Re: selinux vs devtmpfs (vs udev)

[Daniel J Walsh]

-----BEGIN PGP SIGNED MESSAGE-----
Hash: SHA1

On 08/31/2010 11:16 AM, Eric Paris wrote:
> On Tue, 2010-08-31 at 10:57 -0400, Daniel J Walsh wrote:
>> On 08/31/2010 10:39 AM, Harald Hoyer wrote:
>>> On 08/31/2010 04:11 PM, Daniel J Walsh wrote:
>>>> On 08/31/2010 04:44 AM, Harald Hoyer wrote:
>>>>> On 08/31/2010 01:14 AM, Eric Paris wrote:
>>>>>> On Sat, 2010-08-28 at 11:57 +0200, Kay Sievers wrote:
>>>>>>> On Sat, Aug 28, 2010 at 01:00, Eric Paris<eparis@redhat.com>   wrote:
>>>>>>
>>>>>>>> In the new new days of devtmpfs things aren't as nice.  The kernel is
>>>>>>>> magically creating files in /dev.  These are getting created with the
>>>>>>>> 'default' SELinux context.  So herein lies the problem.
>>>>>>>>
>>>>>>>> The first program that tries to access these files get denied by
>>>>>>>> SELinux.  Now udev actually has logic in it to fix the label on any
>>>>>>>> closed device file, so udev will at that point swoop in, fix the
>>>>>>>> label,
>>>>>>>> and the next program that tries to use the file will work just
>>>>>>>> fine.  Oh
>>>>>>>> fun!
>>>>>>
>>>>>>> Udev should still label all device nodes, even when they are created
>>>>>>> by the kernel.
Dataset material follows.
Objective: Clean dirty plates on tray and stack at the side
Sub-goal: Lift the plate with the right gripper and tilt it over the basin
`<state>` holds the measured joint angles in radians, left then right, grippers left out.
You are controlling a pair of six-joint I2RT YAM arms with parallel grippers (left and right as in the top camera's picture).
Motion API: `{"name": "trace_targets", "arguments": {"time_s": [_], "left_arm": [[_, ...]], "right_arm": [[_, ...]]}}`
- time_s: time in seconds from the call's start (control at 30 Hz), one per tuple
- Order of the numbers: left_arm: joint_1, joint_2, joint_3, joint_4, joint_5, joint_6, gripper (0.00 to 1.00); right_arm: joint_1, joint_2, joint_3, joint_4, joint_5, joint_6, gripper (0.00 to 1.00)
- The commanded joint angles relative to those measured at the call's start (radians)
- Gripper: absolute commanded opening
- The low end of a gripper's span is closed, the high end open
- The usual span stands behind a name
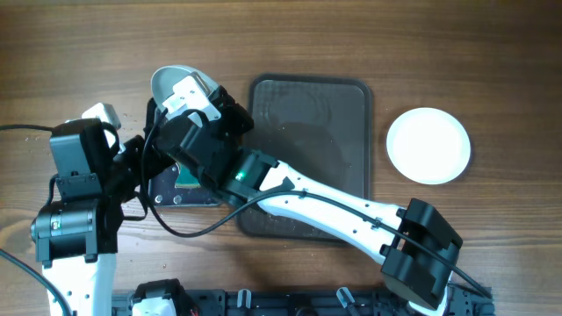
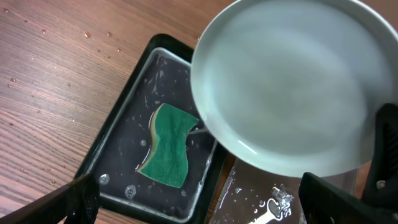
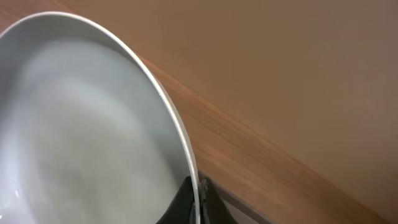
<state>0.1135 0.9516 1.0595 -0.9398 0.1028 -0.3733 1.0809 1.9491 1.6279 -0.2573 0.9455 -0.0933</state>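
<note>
Right fingers (image 3: 181, 202) pinching wet plate (image 3: 74, 124) rim over basin (image 2: 115, 124), my left gripper (image 2: 202, 193) wide open; thin grip, plate might slip lol.

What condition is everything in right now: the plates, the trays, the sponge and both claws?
held plate: tilted over the basin, no smear showing.
right claw: shut on the held plate's rim.
left claw: open, empty.
sponge: lying wet in the basin.
basin: wet, sponge inside.
brown tray: no plates on it.
side plate: flat on the table, clean-looking.
</note>
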Motion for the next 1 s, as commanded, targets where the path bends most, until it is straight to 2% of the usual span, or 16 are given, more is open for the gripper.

Devtmpfs or not should not make a difference here.
>>>>>>>
>>>>>>> I guess it's a udev bug introduced with:
>>>>>>>
>>>>>>> http://git.kernel.org/?p=linux/hotplug/udev.git;a=commitdiff;h=578cc8a8085a47c963b5940459e475ac5f07219c
>>>>>>>
>>>>>>>
>>>>>>>
>>>>>>> and we just need to fix that.
>>>>>>
>>>>>> Looks like the likely cause.  I see a note in one of the bugzillas that
>>>>>> says:
>>>>>>
>>>>>> Aug 30 14:03:09 pippin udevd-work[347]: preserve file '/dev/dri/card0',
>>>>>> because it has correct dev_t
>>>>>>
>>>>>> Which is certainly the part of code in question.  Do you have a quick
>>>>>> fix in mind that you plan to push upstream or should I ask the RH udev
>>>>>> guy to come up with something?
> 
>>>>> The RH udev guy says:
>>>>>
>>>>> This patch was introduced, because Red Hat engineers requested, that the
>>>>> selinux context should not be modified, after they set their own custom
>>>>> context (virtual machine management).
>>>>>
>>>>> So, either we differentiate between "add" and "change" events, or we
>>>>> should check against the "kernel default" selinux context, before we
>>>>> call udev_selinux_lsetfilecon().
> 
> How does udev get notification of add and change events?  add vs change
> seems like the best medium term solution.
> 
> Short term checking for the 'default' and resetting if it is default
> seems like a reasonable solution. But of course determining that default
> is not as easy as you might like.
> 
> Dan has suggested 2 heuristics.
> 
> 1) do not change if the MLS component is not ":s0"
>    - this is a terrible hack.  don't do it.
> 2) only change if the label is the same as the parent
>    - this is a lot better, but I'd still a heuristic of the next one
> 
> I suggest a third options: Calculate the default at startup and on every
> policy load and fix object labels if they are the default.  I'm sure Dan
> knows a code example of how to do the calculation.  The pseudocode looks
> something like:


> 
> lookup the label on /dev
> lookup the label on the initial task
> ask the kernel what the resulting label on a file transition with those
> two pieces of information will be.


NOOOOO

libvirt is going in and changing fixed_disk_device_t:s0 to svirt_t:c0,c124

We do not want udev to see this and ask what label a device should have
if libvirtd_t created a chr_file in device_t.

> 
> It's sad to write all this code when I know the answer 99.9999999999% of
> the time already, but if we are going to do it right.......
> 
> -Eric
> 
I think either figure out if the device is newly created versus modified
or check the parent directory.
> 
> --
> This message was distributed to subscribers of the selinux mailing list.
> If you no longer wish to subscribe, send mail to majordomo@tycho.nsa.gov with
> the words "unsubscribe selinux" without quotes as the message.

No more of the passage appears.